Output every line of the material exactly, omitting images.

▼

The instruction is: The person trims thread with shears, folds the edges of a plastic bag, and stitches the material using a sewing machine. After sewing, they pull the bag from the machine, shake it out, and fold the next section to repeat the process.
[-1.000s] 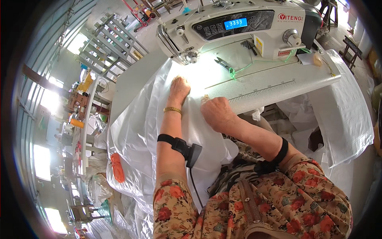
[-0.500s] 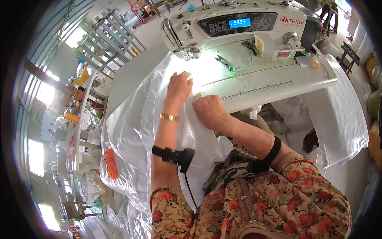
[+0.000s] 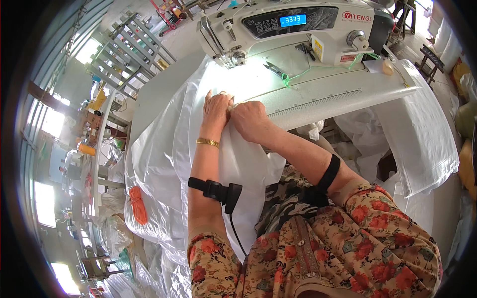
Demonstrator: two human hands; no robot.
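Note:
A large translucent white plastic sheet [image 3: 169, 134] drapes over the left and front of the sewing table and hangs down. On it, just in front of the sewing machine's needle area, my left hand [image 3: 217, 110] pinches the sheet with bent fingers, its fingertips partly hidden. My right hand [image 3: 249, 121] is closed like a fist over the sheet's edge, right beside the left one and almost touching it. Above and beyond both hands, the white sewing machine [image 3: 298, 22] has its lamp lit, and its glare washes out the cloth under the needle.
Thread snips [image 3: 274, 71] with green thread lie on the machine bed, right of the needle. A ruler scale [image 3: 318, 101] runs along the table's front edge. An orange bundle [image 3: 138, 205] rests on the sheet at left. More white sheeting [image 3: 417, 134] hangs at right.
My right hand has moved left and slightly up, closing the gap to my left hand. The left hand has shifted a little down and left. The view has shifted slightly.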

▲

- **Response to this exercise**
The instruction is: The person trims thread with shears, folds the edges of a plastic bag, and stitches the material using a sewing machine. After sewing, they pull the bag from the machine, shake it out, and fold the next section to repeat the process.
[-1.000s] 
[-0.500s] 
[+0.000s] 
Demonstrator: two human hands; no robot.
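Note:
A large translucent white plastic sheet [image 3: 169, 134] drapes over the left and front of the sewing table and hangs down. On it, just in front of the sewing machine's needle area, my left hand [image 3: 217, 110] pinches the sheet with bent fingers, its fingertips partly hidden. My right hand [image 3: 249, 121] is closed like a fist over the sheet's edge, right beside the left one and almost touching it. Above and beyond both hands, the white sewing machine [image 3: 298, 22] has its lamp lit, and its glare washes out the cloth under the needle.
Thread snips [image 3: 274, 71] with green thread lie on the machine bed, right of the needle. A ruler scale [image 3: 318, 101] runs along the table's front edge. An orange bundle [image 3: 138, 205] rests on the sheet at left. More white sheeting [image 3: 417, 134] hangs at right.
My right hand has moved left and slightly up, closing the gap to my left hand. The left hand has shifted a little down and left. The view has shifted slightly.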

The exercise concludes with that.